Problem description:
Leaving out the pictures, please reproduce exactly and only the lines from the one that contains "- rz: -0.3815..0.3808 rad" through the last line below.

Data extracted from a collection:
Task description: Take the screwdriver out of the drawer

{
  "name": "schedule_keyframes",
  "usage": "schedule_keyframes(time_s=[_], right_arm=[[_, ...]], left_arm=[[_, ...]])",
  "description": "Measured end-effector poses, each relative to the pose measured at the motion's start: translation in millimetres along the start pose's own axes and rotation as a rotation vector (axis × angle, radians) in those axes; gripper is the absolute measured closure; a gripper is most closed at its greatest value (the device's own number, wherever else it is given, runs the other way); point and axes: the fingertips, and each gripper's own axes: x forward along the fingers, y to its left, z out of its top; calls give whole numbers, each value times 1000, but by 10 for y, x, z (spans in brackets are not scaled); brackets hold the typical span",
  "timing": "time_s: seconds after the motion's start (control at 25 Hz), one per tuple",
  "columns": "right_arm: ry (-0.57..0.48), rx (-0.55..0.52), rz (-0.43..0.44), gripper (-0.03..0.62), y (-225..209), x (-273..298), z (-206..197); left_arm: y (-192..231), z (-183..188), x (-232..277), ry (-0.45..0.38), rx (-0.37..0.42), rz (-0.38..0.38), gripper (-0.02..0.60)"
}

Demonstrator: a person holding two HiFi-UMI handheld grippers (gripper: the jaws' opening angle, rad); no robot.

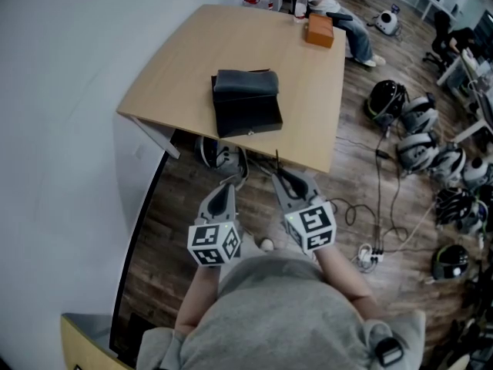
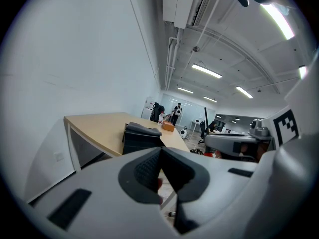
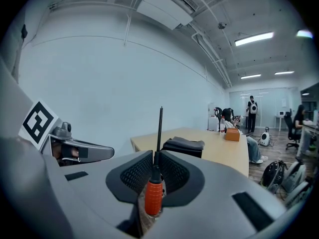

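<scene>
The person stands back from the pale wooden table [image 1: 173, 64], a gripper in each hand, both well apart from the small black drawer box [image 1: 246, 108] that sits on the tabletop. The right gripper [image 3: 156, 156] has its jaws closed partway onto a screwdriver with an orange ribbed handle and a thin black shaft [image 3: 154, 190]. The pads pinch it just above the handle, and the shaft stands up past the jaw tips. In the head view the same shaft pokes forward from the right gripper [image 1: 283, 177], over the floor in front of the table edge. The left gripper [image 2: 160, 152] has its jaws brought together at the tips with nothing between them, and it hangs beside the right one [image 1: 229, 182]. Judging by this, the main part of the task is done: the tool is out of the box and in hand. Whether the drawer itself is pushed back in I cannot tell.
</scene>
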Motion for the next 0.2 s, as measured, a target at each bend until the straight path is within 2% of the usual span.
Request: schedule_keyframes(time_s=[0.2], right_arm=[[-1,-10,7,545,19,18,37]], left_arm=[[12,28,4,-4,-1,0,581]])
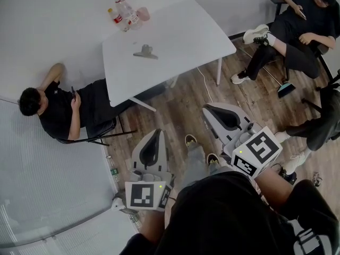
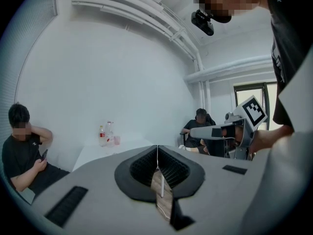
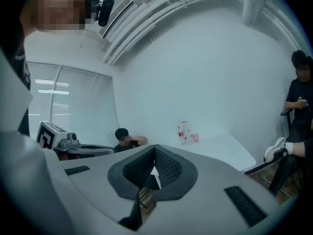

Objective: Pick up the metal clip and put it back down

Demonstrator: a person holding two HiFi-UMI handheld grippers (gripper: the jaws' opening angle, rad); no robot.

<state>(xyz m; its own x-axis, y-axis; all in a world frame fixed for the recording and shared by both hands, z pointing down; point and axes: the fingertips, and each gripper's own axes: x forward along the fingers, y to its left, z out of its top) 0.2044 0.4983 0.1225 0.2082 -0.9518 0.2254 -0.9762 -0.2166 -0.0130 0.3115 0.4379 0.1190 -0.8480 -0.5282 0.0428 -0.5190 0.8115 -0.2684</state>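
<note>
While the metal clip (image 1: 144,51) lies on the smooth white tabletop (image 1: 186,33), left gripper (image 1: 158,133) and right gripper (image 1: 208,110) hover well away.
Ribbed black fingers (image 2: 144,168) of both are pressed together, empty.

White table (image 1: 180,41); clip (image 1: 144,51); bottles (image 1: 124,14)

I am holding the left hand-held gripper (image 1: 157,134) low in front of my body, pointing forward, with its jaws pressing together along one seam. I am carrying the right hand-held gripper (image 1: 209,110) near it and a little further forward, angling inward, its jaws likewise meeting tip to tip. My right forearm (image 1: 272,184) is reaching out behind it.
</note>
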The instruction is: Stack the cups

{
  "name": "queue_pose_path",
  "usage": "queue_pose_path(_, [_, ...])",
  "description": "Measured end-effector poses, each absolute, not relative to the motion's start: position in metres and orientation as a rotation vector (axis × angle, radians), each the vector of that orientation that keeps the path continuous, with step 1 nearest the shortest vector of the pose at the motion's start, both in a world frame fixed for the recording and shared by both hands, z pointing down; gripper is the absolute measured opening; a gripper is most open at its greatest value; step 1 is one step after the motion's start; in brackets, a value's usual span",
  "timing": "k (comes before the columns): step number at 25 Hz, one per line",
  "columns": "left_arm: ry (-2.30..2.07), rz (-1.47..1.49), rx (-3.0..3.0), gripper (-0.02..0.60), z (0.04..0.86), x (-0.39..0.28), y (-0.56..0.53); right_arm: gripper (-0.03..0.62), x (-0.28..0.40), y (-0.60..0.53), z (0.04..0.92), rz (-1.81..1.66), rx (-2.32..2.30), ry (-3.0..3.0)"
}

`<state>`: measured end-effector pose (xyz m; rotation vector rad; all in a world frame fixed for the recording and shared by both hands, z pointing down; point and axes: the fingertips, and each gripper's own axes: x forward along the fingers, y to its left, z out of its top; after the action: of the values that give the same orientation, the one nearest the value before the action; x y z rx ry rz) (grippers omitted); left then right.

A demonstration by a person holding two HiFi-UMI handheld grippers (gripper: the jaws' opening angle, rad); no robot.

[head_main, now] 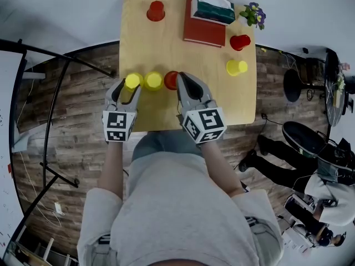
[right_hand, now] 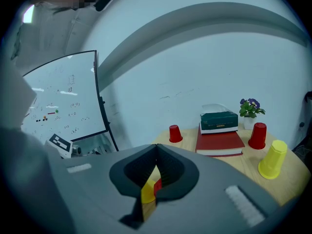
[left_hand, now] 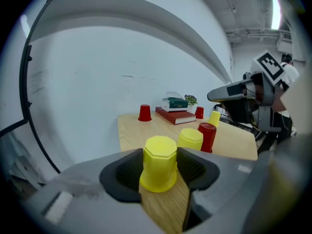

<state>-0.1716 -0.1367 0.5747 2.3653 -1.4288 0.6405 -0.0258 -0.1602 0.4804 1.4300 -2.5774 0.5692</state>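
Three upturned cups stand in a row near the table's front edge: a yellow cup [head_main: 132, 81], a second yellow cup [head_main: 153, 81] and a red cup [head_main: 171, 80]. My left gripper [head_main: 131, 88] is open around the leftmost yellow cup [left_hand: 158, 162], which stands on the table between the pads. My right gripper [head_main: 183, 81] is shut with nothing in it, its tip just right of the red cup. In the right gripper view, slivers of yellow and red show through the slit below the closed jaws [right_hand: 156, 152]. Further off stand a red cup [head_main: 156, 11], another red cup [head_main: 239, 42] and a yellow cup [head_main: 236, 67].
A red book [head_main: 204, 27] with a green tissue box [head_main: 213, 8] on it lies at the table's [head_main: 166, 49] far right, beside a small flower pot [head_main: 253, 14]. A whiteboard [right_hand: 58, 101] stands to the left. A seated person's legs [head_main: 277, 159] are at the right.
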Motion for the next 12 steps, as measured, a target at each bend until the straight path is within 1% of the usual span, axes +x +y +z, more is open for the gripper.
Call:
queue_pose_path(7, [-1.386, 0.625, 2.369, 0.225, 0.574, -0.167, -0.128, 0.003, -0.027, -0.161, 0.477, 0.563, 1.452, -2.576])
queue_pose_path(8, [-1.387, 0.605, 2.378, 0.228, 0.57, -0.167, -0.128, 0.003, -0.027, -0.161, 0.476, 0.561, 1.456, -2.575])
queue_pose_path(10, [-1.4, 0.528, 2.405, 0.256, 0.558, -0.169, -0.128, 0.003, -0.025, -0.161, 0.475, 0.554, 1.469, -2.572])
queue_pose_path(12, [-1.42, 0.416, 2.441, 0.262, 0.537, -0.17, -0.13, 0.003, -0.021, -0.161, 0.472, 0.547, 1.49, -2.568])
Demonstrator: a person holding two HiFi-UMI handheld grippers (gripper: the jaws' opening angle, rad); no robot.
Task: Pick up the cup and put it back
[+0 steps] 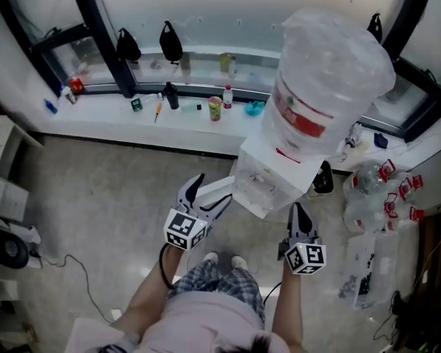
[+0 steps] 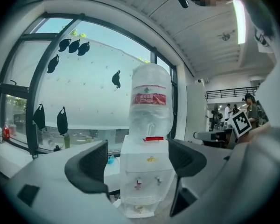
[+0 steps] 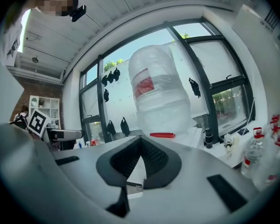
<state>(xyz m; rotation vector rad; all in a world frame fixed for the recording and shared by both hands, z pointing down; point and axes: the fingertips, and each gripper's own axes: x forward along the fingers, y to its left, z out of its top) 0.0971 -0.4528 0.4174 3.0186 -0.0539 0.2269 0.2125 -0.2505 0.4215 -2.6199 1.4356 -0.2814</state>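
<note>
- Approach looks like the step in hand: you stand facing the water dispenser (image 1: 268,175), with both tools held low in front of it and neither one touching it.
- Your left gripper (image 1: 208,195) has its jaws spread wide and nothing held between them. Its own view frames the dispenser's front and taps in the gap, some way off.
- Your right gripper (image 1: 298,215) has its jaws brought together at the tips and grips nothing. It hangs just beside the dispenser's near corner.
- The cup is not plainly visible. The left gripper view shows a pale shape in the low recess (image 2: 139,208) under the taps. That may be the cup, but it is too small and blurred to call.
- The big bottle (image 1: 331,79) on top leans over much of the head view, so you get little sight of the recess from above.
- Next, I judge, you should lower the spread left tool to the height of the recess and move it in level, so the jaws pass either side of the cup's wall before you close them.
- Keep clear of the taps overhead as you go in, and close gently, since a light cup may crush or tip.
</note>
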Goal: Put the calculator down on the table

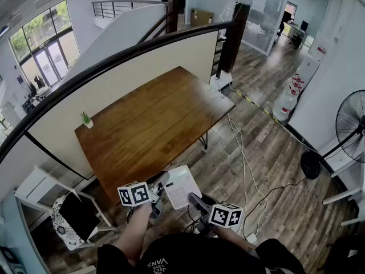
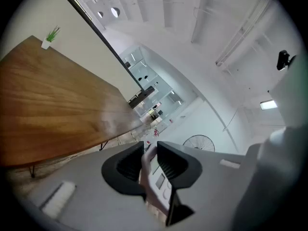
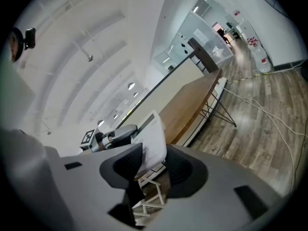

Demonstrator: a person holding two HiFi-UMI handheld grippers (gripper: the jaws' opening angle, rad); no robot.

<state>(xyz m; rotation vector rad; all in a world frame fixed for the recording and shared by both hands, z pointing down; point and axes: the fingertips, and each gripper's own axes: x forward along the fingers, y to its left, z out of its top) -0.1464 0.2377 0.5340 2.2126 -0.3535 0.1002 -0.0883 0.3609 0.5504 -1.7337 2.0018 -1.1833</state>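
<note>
Calculator (image 1: 182, 189) edge behind left tool (image 1: 163, 182)

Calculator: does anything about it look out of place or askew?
Only that the calculator hangs tilted in the air short of the table, clamped in the left gripper; nothing looks damaged.

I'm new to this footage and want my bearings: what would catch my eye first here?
A white flat calculator hangs in the air at the bottom centre, clamped by the left gripper, beside the near edge of the long brown wooden table. A small green potted plant stands at its far left corner.
</note>
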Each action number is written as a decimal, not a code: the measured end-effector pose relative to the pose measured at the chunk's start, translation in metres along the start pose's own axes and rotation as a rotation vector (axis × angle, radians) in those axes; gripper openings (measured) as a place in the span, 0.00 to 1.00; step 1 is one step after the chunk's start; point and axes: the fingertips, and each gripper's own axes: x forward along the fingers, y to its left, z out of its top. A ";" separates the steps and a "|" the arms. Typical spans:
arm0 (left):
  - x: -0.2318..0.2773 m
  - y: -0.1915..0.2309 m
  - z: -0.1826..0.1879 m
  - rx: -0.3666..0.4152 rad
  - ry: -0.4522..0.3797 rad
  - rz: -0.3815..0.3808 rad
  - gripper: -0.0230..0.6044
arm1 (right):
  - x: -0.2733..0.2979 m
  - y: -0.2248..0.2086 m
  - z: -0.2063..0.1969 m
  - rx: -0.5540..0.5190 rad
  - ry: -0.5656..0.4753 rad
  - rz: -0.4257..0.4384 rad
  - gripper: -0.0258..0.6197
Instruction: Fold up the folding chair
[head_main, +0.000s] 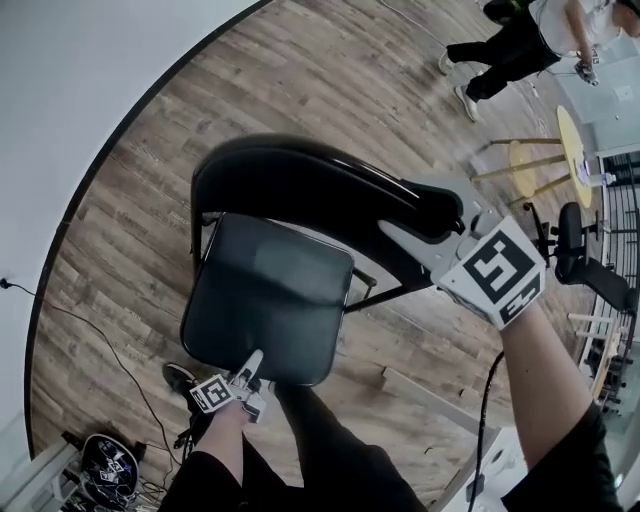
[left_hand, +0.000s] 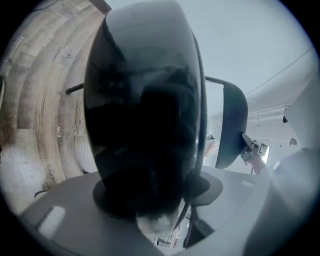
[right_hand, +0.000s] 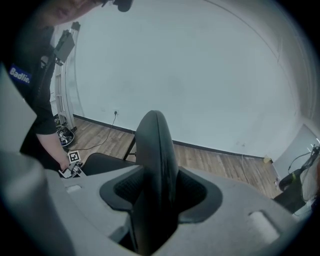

Finished exercise:
  - rz: -0.3815..0.3808 rad
  - gripper: -0.0230..0.6044
arm1 (right):
  - x: -0.2733..0.2979 m
  - y: -0.2248..0.2086 m
  - z: -0.2063..0.1969 m
  - rx: -0.5540..0.5190 rad
  - ry: -0.5656..0.4753 rad
  - rz: -0.4257..0.4384 rad
  - gripper: -0.0258..0.6197
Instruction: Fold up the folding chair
[head_main, +0.000s] 
[left_hand, +0.000s] 
[right_hand, +0.000s] 

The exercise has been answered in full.